* [WHAT IS EXPECTED]
Search the records below for the string "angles" and copy each line where it turns up.

* [DATA SHOWN]
Segment Open

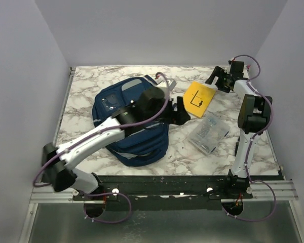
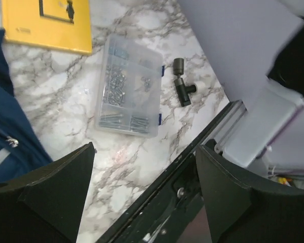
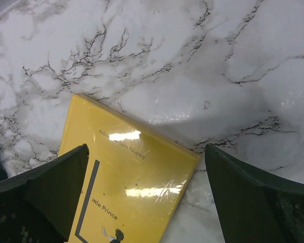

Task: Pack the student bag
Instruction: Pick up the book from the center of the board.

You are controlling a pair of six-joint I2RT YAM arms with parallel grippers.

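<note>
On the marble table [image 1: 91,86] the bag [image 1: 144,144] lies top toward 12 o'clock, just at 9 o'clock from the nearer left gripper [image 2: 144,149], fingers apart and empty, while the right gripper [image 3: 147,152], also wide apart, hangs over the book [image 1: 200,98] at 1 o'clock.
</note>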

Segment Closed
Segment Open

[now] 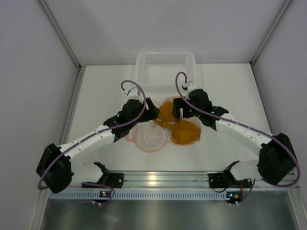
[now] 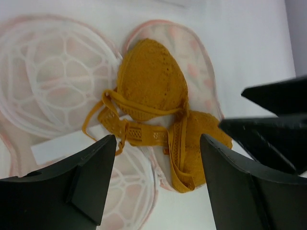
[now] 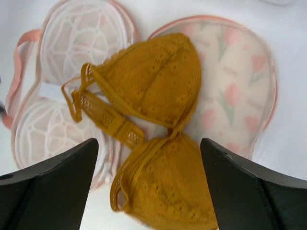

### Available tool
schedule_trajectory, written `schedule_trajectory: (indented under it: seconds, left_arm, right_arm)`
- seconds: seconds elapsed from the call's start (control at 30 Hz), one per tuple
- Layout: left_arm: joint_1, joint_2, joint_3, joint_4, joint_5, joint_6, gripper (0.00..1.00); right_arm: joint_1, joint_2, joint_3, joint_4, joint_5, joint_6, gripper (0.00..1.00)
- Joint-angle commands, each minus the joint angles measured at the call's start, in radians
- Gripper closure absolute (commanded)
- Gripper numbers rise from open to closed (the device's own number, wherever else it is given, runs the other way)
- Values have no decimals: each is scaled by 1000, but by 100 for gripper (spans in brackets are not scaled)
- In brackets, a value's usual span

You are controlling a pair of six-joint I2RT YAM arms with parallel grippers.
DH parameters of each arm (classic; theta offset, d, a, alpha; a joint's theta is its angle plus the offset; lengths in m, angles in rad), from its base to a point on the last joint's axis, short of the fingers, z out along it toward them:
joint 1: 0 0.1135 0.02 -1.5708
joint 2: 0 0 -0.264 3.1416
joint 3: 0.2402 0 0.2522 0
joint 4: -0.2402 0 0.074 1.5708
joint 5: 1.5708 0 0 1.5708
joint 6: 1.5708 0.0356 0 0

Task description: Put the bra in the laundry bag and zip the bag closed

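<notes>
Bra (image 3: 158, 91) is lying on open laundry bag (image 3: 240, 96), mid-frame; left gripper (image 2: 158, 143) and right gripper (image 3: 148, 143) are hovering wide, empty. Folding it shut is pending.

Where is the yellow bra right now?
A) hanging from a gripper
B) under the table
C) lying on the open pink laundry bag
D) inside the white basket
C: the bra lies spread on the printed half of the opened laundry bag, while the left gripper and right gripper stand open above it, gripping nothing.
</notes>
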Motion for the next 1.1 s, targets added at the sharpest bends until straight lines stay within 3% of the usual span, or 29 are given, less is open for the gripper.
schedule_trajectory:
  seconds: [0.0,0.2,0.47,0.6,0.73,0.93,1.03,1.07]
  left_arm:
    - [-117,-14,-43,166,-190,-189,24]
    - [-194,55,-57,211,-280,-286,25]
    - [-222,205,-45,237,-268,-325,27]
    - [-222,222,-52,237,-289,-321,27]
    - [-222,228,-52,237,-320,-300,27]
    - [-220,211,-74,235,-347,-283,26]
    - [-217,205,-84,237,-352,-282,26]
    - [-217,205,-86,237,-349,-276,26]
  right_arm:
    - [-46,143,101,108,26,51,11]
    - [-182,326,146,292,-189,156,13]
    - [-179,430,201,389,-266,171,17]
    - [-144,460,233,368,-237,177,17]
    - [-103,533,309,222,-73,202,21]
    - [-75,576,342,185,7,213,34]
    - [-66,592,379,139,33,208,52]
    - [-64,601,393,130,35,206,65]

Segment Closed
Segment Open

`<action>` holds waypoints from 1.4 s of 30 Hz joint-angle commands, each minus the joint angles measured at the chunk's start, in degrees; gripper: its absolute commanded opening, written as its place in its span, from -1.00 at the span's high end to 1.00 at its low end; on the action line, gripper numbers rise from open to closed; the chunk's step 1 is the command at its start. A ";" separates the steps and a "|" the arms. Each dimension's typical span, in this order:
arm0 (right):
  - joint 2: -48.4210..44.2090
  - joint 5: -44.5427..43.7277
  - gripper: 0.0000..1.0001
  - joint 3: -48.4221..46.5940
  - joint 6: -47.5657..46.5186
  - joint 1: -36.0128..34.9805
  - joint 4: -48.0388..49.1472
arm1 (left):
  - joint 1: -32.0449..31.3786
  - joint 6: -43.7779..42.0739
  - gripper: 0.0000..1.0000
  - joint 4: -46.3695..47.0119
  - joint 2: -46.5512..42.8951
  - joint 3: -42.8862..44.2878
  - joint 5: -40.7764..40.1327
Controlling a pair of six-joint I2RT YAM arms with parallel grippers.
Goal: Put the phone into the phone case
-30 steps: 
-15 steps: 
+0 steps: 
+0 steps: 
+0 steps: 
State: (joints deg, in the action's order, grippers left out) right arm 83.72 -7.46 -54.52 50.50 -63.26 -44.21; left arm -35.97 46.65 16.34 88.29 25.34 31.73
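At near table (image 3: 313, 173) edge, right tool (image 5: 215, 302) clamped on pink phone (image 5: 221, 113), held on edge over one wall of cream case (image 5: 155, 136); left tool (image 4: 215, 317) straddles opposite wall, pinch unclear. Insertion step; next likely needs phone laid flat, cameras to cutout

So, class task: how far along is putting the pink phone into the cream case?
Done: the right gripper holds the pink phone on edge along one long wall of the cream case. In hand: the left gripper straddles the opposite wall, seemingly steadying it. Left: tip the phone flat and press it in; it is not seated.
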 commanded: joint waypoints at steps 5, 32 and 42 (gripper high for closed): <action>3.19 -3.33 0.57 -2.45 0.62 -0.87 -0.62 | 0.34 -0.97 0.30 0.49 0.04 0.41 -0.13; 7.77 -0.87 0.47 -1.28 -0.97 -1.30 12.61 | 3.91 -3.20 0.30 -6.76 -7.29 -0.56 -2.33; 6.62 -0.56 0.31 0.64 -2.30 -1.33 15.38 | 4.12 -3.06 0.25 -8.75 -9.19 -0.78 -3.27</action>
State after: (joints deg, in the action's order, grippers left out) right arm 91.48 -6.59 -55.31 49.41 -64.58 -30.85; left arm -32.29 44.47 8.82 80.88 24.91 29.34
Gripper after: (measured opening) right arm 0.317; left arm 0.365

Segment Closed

* [RESULT FOR THIS TASK]
- Joint-angle commands, each minus the joint angles measured at the call's start, in radians
DH parameters of each arm (classic; theta offset, d, a, alpha; a joint's theta is its angle plus the offset; lengths in m, angles in rad), from its base to a point on the last joint's axis, short of the fingers, z out along it toward them:
`<action>` holds waypoints from 1.4 s of 30 Hz joint-angle commands, each minus the joint angles measured at the chunk's start, in degrees; gripper: its absolute commanded opening, written as its place in its span, from -1.00 at the span's high end to 1.00 at its low end; on the action line, gripper numbers rise from open to closed; the chunk's step 1 is the command at its start. A ";" separates the steps and a "|" the arms. Each dimension's typical span, in this order:

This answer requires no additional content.